The blog “It’s Chancy” (Corey Yanofsky) has a post today about “two severities” which warrants clarification. Two distinctions are being blurred: between formal and informal severity assessments, and between a statistical philosophy (something Corey says he’s interested in) and its relevance to philosophy of science (which he isn’t). I call the latter an error statistical philosophy of science. The former requires both formal, semi-formal and informal severity assessments. Here’s his post:
In the comments to my first post on severity, Professor Mayo noted some apparent and some actual misstatements of her views.To avert misunderstandings, she directed readers to two of her articles, one of which opens by making this distinction:
“Error statistics refers to a standpoint regarding both (1) a general philosophy of science and the roles probability plays in inductive inference, and (2) a cluster of statistical tools, their interpretation, and their justiﬁcation.”
In Mayo’s writings I see two interrelated notions of severity corresponding to the two items listed in the quote: (1) an informal severity notion that Mayo uses when discussing philosophy of science and specific scientific investigations, and (2) Mayo’s formalization of severity at the data analysis level.
One of my besetting flaws is a tendency to take a narrow conceptual focus to the detriment of the wider context. In the case of Severity, part one, I think I ended up making claims about severity that were wrong. I was narrowly focused on severity in sense (2) — in fact, on one specific equation within (2) — but used a mish-mash of ideas and terminology drawn from all of my readings of Mayo’s work. When read through a philosophy-of-science lens, the result is a distorted and misstated version of severity in sense (1) .
As a philosopher of science, I’m a rank amateur; I’m not equipped to add anything to the conversation about severity as a philosophy of science. My topic is statistics, not philosophy, and so I want to warn readers against interpreting Severity, part one as a description of Mayo’s philosophy of science; it’s more of a wordy introduction to the formal definition of severity in sense (2).[It’s Chancy, Jan 11, 2014)
A needed clarification may be found in a post of mine which begins:
Error statistics: (1) There is a “statistical philosophy” and a philosophy of science. (a) An error-statistical philosophy alludes to the methodological principles and foundations associated with frequentist error-statistical methods. (b) An error-statistical philosophy of science, on the other hand, involves using the error-statistical methods, formally or informally, to deal with problems of philosophy of science: to model scientific inference (actual or rational), to scrutinize principles of inference, and to address philosophical problems about evidence and inference (the problem of induction, underdetermination, warranting evidence, theory testing, etc.).

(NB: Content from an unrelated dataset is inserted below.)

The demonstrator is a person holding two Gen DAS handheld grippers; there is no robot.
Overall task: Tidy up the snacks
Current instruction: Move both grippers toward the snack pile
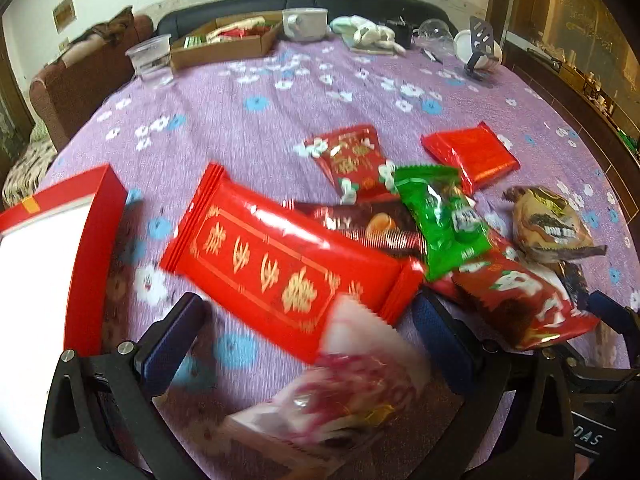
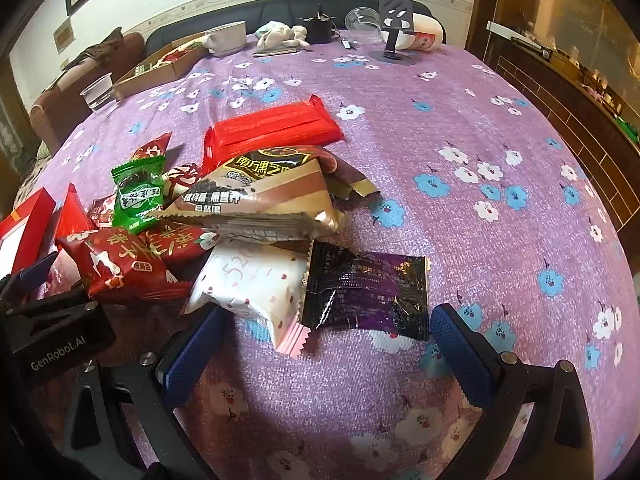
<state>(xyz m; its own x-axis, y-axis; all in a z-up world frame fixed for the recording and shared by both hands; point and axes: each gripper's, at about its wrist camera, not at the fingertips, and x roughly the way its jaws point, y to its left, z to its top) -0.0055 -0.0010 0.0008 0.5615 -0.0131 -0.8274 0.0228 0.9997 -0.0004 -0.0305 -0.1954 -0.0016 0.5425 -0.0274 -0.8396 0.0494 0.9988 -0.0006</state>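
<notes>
Left to right: an open red cardboard box with a pale interior (image 1: 86, 240) stands at the table's left edge on the purple flowered tablecloth (image 1: 240, 120); the left gripper (image 1: 308, 344) has its blue pads spread wide, and a blurred pink-and-white plastic snack packet (image 1: 340, 384) lies between them without either pad visibly touching it — whether it is loose or merely unclamped cannot be told; just ahead lies the long red foil wafer pack with gold characters (image 1: 276, 264), its long axis running diagonally from upper left to lower right, one end nearest the box; to the right the pile continues with a green candy wrapper (image 1: 444, 220) and a tan sesame-paste sachet (image 2: 276, 196); the right gripper (image 2: 320, 344), also open and empty, faces a white dotted packet (image 2: 256, 288) and a dark purple foil sachet (image 2: 368, 292) lying directly between its fingers; the box lies leftward, so the left gripper is judged nearer to it.
</notes>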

I assume the interest here* is on the former, (a). I have stated it in numerous ways, but the basic position is that inductive inference—i.e., data-transcending inference—calls for methods of controlling and evaluating error probabilities (even if only approximate). An inductive inference, in this conception, takes the form of inferring hypotheses or claims to the extent that they have been well tested. It also requires reporting claims that have not passed severely, or have passed with low severity. In the “severe testing” philosophy of induction, the quantitative assessment offered by error probabilities tells us not “how probable” but, rather, “how well probed” hypotheses are. The local canonical hypotheses of formal tests and estimation methods need not be the ones we entertain post data; but they give us a place to start without having to go “the designer-clothes” route.
The post-data interpretations might be formal, semi-formal, or informal.